Publié le 5 Mars 2017

Sous les pieds du fossoyeur un grand trou se créait. C’est le monde qui mourrait et qui s’écroulait sur lui-même comme un soleil mort. Le processus sera long, il n’y a pas d’urgence et le fossoyeur se délecte. Les charognards, humains malgré eux, viennent charogner les trésors que le ventre de la terre expulse comme le corps du pendu se vide de ses entrailles. Les mains pleines arrachent des pierres brisées, de l’or oxydé, le plomb des planches à billets et tous les centimes fantômes.

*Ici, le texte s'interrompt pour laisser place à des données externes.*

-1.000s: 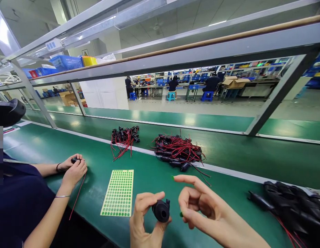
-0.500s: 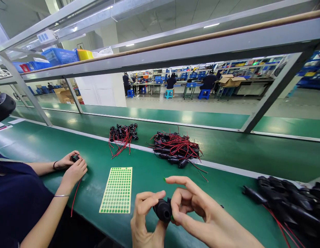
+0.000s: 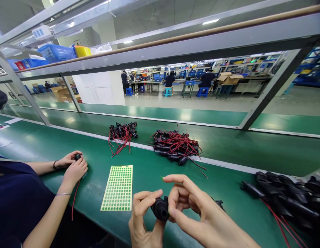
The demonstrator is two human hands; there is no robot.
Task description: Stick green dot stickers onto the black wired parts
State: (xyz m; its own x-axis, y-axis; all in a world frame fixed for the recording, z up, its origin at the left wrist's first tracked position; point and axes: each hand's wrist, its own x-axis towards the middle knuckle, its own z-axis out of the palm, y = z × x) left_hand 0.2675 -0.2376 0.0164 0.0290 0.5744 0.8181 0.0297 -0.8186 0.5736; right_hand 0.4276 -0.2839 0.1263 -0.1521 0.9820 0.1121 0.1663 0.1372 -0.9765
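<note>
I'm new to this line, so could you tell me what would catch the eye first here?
At the near edge, the left hand and right hand meet on a small black part. Left of them lies a sheet of green dots; beyond, two heaps of red-wired parts sit on the green belt.

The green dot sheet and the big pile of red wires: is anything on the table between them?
No. In the head view, only bare green table lies between the green dot sheet and the big wire pile.

A sheet of green stickers (image 3: 117,188) is laid on the green surface (image 3: 227,186); two bundles of red-wired parts (image 3: 176,146) are seen behind it.
</note>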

Chaque jour le trou brun et profond s’agrandi. Il englouti toujours un peu plus de monde en lui-même. C’est comme le nombril d’un homme obèse qui serait en train d’aspirer tout le corps de l’homme. Le fossoyeur narquois est assis sur sa cage thoracique.

Venez jeter quelques pièces dans le vendre mort de monde et faites un vœu.

 Peut-être que demain le monde trouvera le temps de le réaliser avant de disparaitre.

Les charognards aux poches pleines sonnent les cloches qu’ils n’ont pas pu voler.

Le tocsin montre le chemin.

Le décompte est un cycle du quotidien.

Je n’use que de quelques doigts pour aligner les bons nombres.

Et le temps que je passe la nuit je remettrai une balle en haut du barillet.